_Goal of the exercise:_ Consider the data that follows and state how many lines contain the string "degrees", using the number alone.

Records from a data collection:
■ ■ ■
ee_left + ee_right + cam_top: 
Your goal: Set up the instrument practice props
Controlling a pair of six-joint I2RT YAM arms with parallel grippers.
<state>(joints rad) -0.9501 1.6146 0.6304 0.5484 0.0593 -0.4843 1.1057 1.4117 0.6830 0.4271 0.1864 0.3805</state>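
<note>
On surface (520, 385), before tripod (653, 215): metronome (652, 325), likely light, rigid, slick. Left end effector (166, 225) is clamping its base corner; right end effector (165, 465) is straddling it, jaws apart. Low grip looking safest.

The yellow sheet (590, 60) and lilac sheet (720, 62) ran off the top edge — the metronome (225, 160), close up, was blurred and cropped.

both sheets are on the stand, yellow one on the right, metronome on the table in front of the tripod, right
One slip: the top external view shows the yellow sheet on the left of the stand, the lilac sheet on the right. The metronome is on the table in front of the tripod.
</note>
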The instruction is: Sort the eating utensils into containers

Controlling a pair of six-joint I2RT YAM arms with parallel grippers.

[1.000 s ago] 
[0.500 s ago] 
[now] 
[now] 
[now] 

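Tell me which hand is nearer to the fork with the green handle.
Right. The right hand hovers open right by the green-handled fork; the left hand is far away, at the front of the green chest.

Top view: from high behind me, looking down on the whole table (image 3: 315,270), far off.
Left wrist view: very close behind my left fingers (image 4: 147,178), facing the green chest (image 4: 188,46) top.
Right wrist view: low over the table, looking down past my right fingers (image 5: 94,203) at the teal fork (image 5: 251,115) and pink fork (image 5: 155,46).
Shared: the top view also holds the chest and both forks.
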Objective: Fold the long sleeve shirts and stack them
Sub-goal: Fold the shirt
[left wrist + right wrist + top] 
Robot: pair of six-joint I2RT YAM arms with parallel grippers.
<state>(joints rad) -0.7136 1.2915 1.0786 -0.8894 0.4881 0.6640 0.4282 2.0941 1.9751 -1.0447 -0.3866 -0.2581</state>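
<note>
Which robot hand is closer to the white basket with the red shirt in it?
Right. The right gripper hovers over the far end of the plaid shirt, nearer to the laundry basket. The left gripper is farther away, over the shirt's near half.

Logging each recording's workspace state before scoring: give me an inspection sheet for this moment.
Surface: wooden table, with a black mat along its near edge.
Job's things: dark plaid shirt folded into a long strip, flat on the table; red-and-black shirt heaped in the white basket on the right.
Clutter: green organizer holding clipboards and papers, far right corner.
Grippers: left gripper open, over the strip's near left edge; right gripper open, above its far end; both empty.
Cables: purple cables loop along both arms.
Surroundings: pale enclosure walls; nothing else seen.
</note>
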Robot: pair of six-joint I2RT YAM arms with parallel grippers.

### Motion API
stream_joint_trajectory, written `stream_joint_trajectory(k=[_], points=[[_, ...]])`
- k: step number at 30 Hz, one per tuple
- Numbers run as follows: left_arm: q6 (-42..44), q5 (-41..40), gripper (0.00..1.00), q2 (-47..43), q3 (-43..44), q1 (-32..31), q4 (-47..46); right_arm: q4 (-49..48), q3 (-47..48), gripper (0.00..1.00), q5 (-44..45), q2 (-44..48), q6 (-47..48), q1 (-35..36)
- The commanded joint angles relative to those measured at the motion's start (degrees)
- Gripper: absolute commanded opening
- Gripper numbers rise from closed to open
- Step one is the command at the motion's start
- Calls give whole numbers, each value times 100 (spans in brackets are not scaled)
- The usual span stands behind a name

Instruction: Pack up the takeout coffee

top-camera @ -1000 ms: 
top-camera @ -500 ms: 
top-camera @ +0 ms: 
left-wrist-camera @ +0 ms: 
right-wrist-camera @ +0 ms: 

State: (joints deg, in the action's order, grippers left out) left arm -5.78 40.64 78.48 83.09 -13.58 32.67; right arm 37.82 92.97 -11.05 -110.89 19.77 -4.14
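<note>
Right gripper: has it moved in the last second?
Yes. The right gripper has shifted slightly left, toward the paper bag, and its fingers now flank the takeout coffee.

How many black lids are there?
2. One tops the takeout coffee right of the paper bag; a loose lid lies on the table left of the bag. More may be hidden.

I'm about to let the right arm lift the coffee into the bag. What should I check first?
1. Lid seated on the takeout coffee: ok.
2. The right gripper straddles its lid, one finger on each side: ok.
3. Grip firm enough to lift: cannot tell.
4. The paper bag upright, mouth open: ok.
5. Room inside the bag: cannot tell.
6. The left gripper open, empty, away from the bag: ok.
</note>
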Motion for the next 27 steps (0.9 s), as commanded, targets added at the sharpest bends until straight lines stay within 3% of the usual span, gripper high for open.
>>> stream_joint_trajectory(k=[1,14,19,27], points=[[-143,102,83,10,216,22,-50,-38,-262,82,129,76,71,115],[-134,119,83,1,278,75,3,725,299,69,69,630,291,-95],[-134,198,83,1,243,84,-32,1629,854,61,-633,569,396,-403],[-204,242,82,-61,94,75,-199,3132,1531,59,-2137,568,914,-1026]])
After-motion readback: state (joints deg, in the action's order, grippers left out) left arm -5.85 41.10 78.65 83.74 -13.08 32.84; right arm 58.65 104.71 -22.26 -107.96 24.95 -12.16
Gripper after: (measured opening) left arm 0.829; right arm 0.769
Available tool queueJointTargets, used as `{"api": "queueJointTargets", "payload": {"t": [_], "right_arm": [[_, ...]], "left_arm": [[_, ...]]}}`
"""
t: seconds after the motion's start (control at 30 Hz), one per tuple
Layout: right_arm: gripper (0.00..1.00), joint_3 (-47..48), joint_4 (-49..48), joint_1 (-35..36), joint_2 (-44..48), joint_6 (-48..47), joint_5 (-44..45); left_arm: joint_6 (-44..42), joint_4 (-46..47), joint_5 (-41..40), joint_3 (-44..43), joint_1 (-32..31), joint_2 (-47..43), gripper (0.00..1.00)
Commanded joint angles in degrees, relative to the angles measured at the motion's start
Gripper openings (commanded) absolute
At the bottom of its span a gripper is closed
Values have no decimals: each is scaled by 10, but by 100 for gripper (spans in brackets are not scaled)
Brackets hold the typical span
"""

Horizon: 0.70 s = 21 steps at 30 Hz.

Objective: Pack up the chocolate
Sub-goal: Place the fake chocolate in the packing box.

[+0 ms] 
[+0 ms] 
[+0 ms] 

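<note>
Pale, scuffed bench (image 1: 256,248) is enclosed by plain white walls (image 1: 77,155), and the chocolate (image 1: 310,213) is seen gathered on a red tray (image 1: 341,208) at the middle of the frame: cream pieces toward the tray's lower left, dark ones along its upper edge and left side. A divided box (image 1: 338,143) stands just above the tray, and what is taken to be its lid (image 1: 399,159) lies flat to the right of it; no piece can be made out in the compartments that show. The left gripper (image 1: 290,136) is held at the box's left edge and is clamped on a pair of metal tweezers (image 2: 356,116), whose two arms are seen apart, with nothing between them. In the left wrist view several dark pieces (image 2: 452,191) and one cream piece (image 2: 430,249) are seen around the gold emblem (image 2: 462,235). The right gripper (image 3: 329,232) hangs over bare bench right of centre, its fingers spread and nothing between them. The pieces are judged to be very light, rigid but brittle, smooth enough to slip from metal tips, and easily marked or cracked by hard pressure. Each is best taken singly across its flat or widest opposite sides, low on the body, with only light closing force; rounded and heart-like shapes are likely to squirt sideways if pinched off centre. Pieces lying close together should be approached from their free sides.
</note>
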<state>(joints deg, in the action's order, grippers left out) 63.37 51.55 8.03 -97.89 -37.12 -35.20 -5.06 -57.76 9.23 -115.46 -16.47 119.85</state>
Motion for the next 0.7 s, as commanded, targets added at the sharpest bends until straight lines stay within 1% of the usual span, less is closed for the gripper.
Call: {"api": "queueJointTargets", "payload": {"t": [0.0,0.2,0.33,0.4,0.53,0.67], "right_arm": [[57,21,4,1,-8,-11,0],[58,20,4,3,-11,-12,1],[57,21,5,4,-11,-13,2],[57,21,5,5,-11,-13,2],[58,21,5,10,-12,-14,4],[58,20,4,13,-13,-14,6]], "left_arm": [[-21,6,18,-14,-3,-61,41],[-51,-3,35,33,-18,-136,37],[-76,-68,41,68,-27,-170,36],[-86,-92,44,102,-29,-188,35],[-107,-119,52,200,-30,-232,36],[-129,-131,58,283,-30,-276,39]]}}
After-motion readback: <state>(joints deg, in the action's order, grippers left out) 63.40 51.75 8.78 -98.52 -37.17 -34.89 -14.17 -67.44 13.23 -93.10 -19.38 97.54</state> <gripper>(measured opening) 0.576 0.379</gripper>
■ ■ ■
_Task answer:_ 2